SLO/Docker-registry

Status: approved

Organizational

Service

This page covers the highly available Docker registry hosted at docker-registry.wikimedia.org.

Teams

The Service Ops SRE team is the service owner of the Docker registry.

Architectural

Environmental dependencies

The Docker registry runs on Ganeti, active/passive via discovery DNS in eqiad and codfw, with traffic load-balanced via PyBal to two VMs in each data center.

Service dependencies

Beyond the environmental dependencies above, the Docker registry's only hard dependency is Swift, its storage backend. Redis, used as a blob cache, is a soft dependency: during a Redis outage, pulling and pushing images would be slower but would still complete successfully.

Client-facing

Clients

The Docker registry is used by Kubernetes (partly via Dragonfly) and by CI.

Request Classes

Requests are classified by HTTP method and by the API endpoint:

Manifest reads are HTTP GET or HEAD requests to URL paths of the form /v2/<name>/manifests/<reference>.

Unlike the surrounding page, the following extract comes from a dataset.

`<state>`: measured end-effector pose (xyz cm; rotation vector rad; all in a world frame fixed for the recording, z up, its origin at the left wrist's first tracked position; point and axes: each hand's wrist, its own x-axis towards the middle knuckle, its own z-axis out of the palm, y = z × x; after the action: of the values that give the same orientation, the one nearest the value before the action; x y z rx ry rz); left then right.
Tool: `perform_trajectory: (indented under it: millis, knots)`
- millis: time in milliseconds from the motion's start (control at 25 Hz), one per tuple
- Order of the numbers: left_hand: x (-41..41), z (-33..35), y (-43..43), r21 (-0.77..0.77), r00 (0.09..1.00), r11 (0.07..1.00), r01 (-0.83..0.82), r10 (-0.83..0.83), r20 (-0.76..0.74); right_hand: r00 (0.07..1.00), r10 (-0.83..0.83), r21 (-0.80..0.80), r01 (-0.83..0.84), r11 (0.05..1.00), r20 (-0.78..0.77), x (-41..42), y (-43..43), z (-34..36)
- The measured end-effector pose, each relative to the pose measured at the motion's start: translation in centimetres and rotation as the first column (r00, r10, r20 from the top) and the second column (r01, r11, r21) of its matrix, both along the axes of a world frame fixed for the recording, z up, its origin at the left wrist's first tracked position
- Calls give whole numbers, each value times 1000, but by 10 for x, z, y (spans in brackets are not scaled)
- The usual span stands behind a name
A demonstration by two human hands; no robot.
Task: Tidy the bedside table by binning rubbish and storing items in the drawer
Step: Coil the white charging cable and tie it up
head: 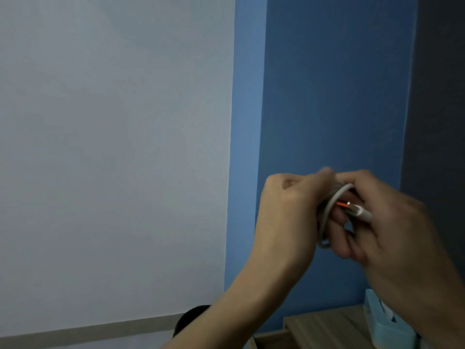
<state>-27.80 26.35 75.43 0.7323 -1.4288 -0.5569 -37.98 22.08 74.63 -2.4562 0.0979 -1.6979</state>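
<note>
A blue wall fills the right half of the view and a pale grey-white wall the left, meeting at a vertical edge; low in the right corner a strip of wooden tabletop shows. On that tabletop, against the blue wall, stands a light blue plastic box. A dark rounded thing sits left of the tabletop; what it is cannot be told.

Both hands are raised well above the tabletop, in front of the blue wall. The left hand has its fingers curled closed round a coiled white charging cable. The right hand pinches the cable's plug end, whose tip shows orange, with its other fingers closed against the loops.

The step looks like winding the cable into a tidy bundle for the drawer, which is out of sight. The risk is the coil springing loose: such cable is stiff and slippery, and if either grip eases before the end is tucked under a loop, the turns will likely unwind. Pulling the plug end hard could kink the cable at the connector.
</note>
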Motion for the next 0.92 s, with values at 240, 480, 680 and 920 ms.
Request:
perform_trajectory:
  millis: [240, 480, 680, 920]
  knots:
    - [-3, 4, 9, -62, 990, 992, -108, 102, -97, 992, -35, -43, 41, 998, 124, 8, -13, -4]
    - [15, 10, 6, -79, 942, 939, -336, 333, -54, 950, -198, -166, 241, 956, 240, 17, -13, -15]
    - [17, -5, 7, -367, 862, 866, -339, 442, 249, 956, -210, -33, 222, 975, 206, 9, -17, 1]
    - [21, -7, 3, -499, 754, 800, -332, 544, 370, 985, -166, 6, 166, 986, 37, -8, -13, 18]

Tag reads are HTTP GET requests to URL paths of the form /v2/<name>/tags/list.

Blob reads are HTTP GET or HEAD requests to URL paths of the form /v2/<name>/blobs/<digest>.

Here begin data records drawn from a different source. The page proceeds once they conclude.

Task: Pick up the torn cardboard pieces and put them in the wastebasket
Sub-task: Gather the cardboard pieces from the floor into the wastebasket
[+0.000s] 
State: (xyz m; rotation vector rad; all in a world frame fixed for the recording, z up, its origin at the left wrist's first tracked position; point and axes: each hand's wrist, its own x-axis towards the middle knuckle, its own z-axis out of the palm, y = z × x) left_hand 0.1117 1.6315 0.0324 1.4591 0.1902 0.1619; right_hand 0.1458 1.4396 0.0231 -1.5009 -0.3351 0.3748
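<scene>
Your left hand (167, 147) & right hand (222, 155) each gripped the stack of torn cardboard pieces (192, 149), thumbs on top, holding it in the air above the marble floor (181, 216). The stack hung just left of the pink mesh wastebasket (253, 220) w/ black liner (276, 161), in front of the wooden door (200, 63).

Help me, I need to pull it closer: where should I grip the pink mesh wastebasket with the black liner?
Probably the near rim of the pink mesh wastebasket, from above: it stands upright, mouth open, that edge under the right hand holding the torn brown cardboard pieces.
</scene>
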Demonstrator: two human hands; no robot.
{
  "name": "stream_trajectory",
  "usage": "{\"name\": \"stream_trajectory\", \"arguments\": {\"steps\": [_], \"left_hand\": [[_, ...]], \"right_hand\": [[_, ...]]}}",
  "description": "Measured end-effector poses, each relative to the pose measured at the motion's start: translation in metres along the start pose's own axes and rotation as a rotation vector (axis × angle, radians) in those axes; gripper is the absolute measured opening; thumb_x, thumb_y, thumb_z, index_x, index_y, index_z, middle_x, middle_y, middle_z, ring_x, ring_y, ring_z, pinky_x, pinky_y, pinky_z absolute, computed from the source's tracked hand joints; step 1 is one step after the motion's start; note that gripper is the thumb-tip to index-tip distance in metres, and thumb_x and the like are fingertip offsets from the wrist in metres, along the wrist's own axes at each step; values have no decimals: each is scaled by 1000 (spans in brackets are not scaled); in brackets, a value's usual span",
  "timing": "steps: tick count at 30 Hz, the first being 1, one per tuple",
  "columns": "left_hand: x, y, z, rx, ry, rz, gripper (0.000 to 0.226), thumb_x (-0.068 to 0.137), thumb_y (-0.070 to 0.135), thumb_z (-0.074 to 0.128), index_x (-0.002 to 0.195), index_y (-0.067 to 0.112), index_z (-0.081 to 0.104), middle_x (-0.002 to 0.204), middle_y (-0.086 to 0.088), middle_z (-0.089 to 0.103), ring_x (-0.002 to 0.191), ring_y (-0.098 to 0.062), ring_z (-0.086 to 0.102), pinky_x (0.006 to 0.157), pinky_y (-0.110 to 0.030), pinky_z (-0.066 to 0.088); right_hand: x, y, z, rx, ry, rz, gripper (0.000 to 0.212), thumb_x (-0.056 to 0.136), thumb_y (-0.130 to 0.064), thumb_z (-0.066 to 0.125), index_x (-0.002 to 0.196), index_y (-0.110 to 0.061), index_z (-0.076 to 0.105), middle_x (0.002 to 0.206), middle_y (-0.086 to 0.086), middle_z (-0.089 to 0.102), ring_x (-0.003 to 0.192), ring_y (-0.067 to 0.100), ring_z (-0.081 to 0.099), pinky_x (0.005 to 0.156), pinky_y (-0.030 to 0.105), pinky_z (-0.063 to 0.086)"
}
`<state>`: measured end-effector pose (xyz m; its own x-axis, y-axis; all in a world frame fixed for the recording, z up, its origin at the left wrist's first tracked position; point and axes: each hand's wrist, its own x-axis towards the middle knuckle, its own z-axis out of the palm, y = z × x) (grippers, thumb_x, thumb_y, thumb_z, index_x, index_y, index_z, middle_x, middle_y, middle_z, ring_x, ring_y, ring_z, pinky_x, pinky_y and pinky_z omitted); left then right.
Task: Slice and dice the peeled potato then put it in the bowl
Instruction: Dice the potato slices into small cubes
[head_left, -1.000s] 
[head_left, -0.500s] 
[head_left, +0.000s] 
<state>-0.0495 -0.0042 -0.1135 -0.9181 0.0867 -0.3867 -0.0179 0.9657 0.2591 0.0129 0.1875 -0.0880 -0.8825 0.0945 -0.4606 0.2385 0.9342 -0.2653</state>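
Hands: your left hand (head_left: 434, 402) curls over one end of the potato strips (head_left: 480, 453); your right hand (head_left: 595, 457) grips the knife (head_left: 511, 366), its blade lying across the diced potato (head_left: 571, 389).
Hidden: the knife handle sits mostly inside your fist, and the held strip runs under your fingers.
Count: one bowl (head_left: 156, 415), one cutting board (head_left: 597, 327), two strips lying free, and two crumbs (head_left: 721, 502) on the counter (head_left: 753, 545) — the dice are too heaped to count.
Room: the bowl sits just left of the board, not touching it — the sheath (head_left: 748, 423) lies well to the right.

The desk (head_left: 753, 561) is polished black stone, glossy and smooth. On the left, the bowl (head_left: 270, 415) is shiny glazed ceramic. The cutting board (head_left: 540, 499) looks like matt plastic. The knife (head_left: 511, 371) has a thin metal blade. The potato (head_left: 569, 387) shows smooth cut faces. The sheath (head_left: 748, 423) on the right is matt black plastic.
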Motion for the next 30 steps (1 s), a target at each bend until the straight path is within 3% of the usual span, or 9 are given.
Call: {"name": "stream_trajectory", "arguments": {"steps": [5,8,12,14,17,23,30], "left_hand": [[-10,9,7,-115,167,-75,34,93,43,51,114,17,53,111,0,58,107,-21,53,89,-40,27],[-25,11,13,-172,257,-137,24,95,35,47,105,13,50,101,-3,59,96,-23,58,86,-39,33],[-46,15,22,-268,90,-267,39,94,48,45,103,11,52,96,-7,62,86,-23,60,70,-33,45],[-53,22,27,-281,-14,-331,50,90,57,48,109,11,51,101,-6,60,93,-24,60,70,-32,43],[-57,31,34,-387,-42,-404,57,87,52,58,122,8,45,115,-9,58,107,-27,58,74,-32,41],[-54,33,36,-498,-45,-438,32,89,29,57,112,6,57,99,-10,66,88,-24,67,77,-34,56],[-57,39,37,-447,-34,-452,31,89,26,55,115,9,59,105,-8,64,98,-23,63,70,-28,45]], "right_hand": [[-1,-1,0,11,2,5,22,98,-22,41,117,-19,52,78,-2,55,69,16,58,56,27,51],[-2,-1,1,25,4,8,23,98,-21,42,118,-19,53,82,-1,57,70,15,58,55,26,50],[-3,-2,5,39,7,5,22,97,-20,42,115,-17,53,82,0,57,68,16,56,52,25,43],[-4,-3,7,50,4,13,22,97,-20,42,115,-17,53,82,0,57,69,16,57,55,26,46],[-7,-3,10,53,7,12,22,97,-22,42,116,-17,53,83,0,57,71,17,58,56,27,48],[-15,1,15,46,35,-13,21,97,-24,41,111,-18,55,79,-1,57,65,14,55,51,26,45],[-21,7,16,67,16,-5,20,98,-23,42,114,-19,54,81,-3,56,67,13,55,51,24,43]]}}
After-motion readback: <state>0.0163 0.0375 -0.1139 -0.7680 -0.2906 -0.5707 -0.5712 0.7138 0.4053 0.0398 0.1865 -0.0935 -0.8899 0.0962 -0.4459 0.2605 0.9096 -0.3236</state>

Manifest writes are HTTP PUT requests to URL paths of the form /v2/<name>/manifests/<reference>.

All other requests are ineligible for the SLO. Only requests sent to the active data center are eligible for the SLO.

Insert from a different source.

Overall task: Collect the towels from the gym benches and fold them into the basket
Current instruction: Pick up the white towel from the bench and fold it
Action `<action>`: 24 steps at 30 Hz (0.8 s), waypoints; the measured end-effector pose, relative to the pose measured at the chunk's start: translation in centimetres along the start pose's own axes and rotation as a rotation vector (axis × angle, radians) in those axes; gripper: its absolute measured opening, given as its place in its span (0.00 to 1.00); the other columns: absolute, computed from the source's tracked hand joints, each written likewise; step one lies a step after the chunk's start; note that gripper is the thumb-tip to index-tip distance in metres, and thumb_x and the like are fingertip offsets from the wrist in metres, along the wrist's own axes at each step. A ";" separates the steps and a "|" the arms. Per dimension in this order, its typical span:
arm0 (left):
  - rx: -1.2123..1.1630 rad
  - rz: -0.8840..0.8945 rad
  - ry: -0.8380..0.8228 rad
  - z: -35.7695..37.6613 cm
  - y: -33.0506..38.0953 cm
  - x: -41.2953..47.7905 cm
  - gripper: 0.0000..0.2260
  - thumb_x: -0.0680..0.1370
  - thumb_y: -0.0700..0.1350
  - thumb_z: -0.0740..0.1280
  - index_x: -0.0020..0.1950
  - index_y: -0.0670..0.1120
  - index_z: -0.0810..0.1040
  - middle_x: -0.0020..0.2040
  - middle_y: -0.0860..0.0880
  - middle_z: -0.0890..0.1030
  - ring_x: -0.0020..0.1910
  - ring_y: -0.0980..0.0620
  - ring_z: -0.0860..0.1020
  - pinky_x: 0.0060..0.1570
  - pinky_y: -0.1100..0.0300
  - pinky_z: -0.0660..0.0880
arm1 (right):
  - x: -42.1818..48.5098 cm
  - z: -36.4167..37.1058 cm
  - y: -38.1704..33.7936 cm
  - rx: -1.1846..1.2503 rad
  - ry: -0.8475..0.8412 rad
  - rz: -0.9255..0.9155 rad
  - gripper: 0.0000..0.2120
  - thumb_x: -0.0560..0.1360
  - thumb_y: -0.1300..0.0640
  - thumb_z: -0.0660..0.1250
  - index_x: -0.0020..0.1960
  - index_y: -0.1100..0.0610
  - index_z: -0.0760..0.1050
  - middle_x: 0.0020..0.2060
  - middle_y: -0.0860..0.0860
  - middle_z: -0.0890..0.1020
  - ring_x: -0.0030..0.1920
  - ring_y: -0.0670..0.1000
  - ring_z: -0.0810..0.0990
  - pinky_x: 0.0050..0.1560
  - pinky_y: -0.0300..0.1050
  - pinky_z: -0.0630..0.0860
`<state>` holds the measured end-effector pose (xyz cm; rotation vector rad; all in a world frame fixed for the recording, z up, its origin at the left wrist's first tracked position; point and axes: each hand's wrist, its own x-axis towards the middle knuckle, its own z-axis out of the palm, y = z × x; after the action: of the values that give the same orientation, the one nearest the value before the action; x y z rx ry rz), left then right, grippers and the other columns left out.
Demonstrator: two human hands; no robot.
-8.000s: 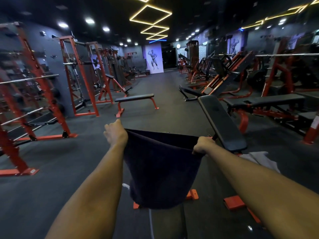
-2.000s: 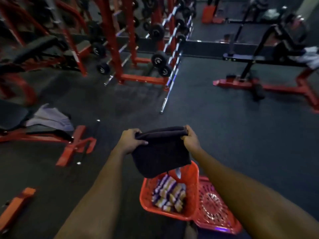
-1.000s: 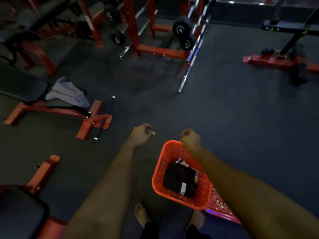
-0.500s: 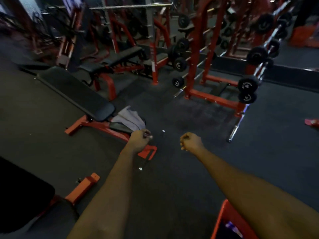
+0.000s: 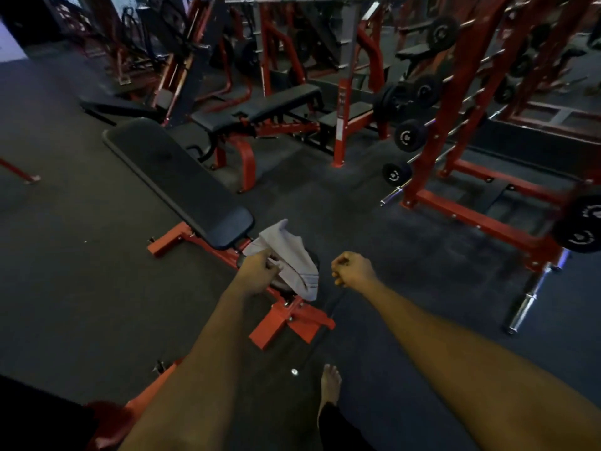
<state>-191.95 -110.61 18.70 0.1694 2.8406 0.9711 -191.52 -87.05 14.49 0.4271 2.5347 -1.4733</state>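
A light grey towel [image 5: 287,255] lies crumpled on the seat end of a black incline bench [image 5: 182,180] with a red frame [image 5: 292,319]. My left hand [image 5: 258,271] has its fingers curled shut and overlaps the towel's near left edge; I cannot tell whether it touches the cloth. Just right of the towel, above the floor, my right hand [image 5: 353,270] is a closed fist with nothing in it. The basket is out of view.
A red rack [image 5: 481,196] with weight plates and a barbell end [image 5: 527,307] stands to the right. More benches and machines [image 5: 260,109] fill the back. Another bench pad [image 5: 32,418] sits at the bottom left. My bare foot [image 5: 330,385] is on the dark floor.
The dark towel went into the red basket and both hands let go. My view then swung left off the basket, and I moved closer to the bench with the grey towel.
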 end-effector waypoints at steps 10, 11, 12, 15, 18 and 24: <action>-0.015 -0.288 -0.207 5.4 -12.0 24.7 0.07 0.77 0.41 0.64 0.54 0.46 0.78 0.42 0.49 0.82 0.38 0.55 0.78 0.37 0.69 0.69 | 25.7 10.2 0.9 -0.225 -0.326 0.187 0.14 0.73 0.54 0.67 0.53 0.62 0.79 0.53 0.59 0.83 0.55 0.60 0.81 0.56 0.48 0.76; -0.017 -0.313 -0.235 6.8 -13.4 26.0 0.09 0.77 0.40 0.64 0.56 0.45 0.79 0.45 0.49 0.82 0.40 0.56 0.77 0.36 0.73 0.69 | 27.2 12.0 2.3 -0.244 -0.396 0.219 0.15 0.72 0.52 0.68 0.53 0.61 0.78 0.53 0.59 0.83 0.55 0.59 0.80 0.56 0.47 0.75; -0.014 -0.328 -0.266 7.8 -14.4 26.5 0.11 0.77 0.38 0.64 0.58 0.43 0.79 0.49 0.48 0.81 0.43 0.56 0.76 0.37 0.78 0.68 | 27.8 13.0 3.2 -0.244 -0.443 0.230 0.15 0.71 0.51 0.68 0.51 0.60 0.79 0.53 0.59 0.83 0.55 0.59 0.80 0.56 0.47 0.76; -0.010 -0.359 -0.385 12.5 -18.0 28.6 0.16 0.78 0.37 0.63 0.66 0.41 0.74 0.62 0.47 0.77 0.54 0.53 0.76 0.46 0.79 0.67 | 30.8 17.4 7.3 -0.284 -0.552 0.234 0.11 0.70 0.54 0.72 0.51 0.55 0.82 0.59 0.56 0.80 0.58 0.57 0.78 0.60 0.49 0.75; 0.053 -0.440 -0.523 16.1 -19.9 29.4 0.20 0.81 0.42 0.61 0.73 0.44 0.67 0.66 0.42 0.75 0.65 0.43 0.75 0.55 0.63 0.74 | 30.7 19.3 9.0 -0.342 -0.630 0.262 0.20 0.71 0.54 0.70 0.63 0.53 0.79 0.73 0.55 0.67 0.72 0.59 0.65 0.71 0.51 0.65; 0.086 -0.520 -0.562 18.6 -22.3 29.9 0.15 0.77 0.41 0.64 0.64 0.45 0.76 0.53 0.46 0.81 0.48 0.51 0.80 0.47 0.60 0.77 | 33.3 19.2 9.5 -0.039 -0.187 0.513 0.40 0.67 0.56 0.76 0.73 0.53 0.59 0.71 0.57 0.61 0.68 0.63 0.68 0.62 0.60 0.74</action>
<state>-219.75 -112.51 -12.36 -0.2422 2.2333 0.5739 -219.59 -94.11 -12.62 0.8165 2.0920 -1.2018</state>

Service Level Indicators (SLIs)

Latency SLI: The 95th-percentile request latency, as measured at the server side.

Availability SLI: The percentage of all requests receiving a non-server-error response, defined as HTTP status code less than 500. (200 is the successful response status for reads, 201 or 202 as appropriate for writes. 4xx response codes indicate request errors, like an attempt to fetch a manifest that doesn't exist; for the purpose of calculating availability, these requests are also counted as successful.)

Both SLIs are computed over the Foundation-standard reporting periods: three calendar months, phased one month earlier than the fiscal quarter.

Service Level Objectives

TODO: Grafana links

The 95th-percentile latency for manifest reads will be less than 2 seconds.

The 95th-percentile latency for tag reads will be less than 2 seconds.

The 95th-percentile latency for manifest writes will be less than 3 seconds.

The availability for manifest, tag, and blob reads, measured together, will be at least 99%.

Note that not all request classes have an objective for each SLI.